The next good walleye bite should begin shortly on Rufus Woods near Seaton’s Grove. Lake Roosevelt has slowed, as has the Columbia near Brewster. A few are coming from the Snake River near Lyons Ferry.
Eloika Lake is mostly open water, but there was a half inch of ice on the north end Thursday. We may be ice fishing for perch sooner than we think.
Area duck hunters are singing the blues, as the northern migration has not developed. Most of the ducks being shot are widgeon and gadwall. There are not even good numbers of ducks on the Columbia Refuge, and Winchester Wasteway, a popular Thanksgiving weekend destination, was almost devoid of feathers last weekend. Guide Gary Russell of Moses Lake said the situation has improved somewhat since.
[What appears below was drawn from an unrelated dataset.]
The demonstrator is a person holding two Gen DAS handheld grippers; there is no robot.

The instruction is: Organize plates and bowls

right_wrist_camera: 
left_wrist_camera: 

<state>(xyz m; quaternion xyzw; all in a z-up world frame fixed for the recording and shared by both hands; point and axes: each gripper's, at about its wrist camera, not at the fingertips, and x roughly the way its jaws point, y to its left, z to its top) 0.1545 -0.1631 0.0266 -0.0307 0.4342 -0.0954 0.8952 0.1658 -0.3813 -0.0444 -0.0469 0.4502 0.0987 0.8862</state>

There seems to be fair numbers of mallards on the Columbia near Pateros, and it appears Alberta is finally starting to freeze up and getting some snow. If it continues, we should only be a week away. Goose hunting has been good in the Columbia Basin.
Washington turkey hunters have until Dec. 15 to take their fall bird. Huge flocks are conspicuous in the wheat stubble throughout the Inland Empire and to the north.
Considering the shortage of pheasants this year, bird hunters might want to try their luck on grouse. Populations are down, but there are pockets of birds in Ferry and Stevens counties, and little snow lower than 3,000 feet.
The Idaho wolf season has been extended to March 31. Hunters who pursue wolves after Dec. 31, however, need a 2010 wolf tag and hunting license.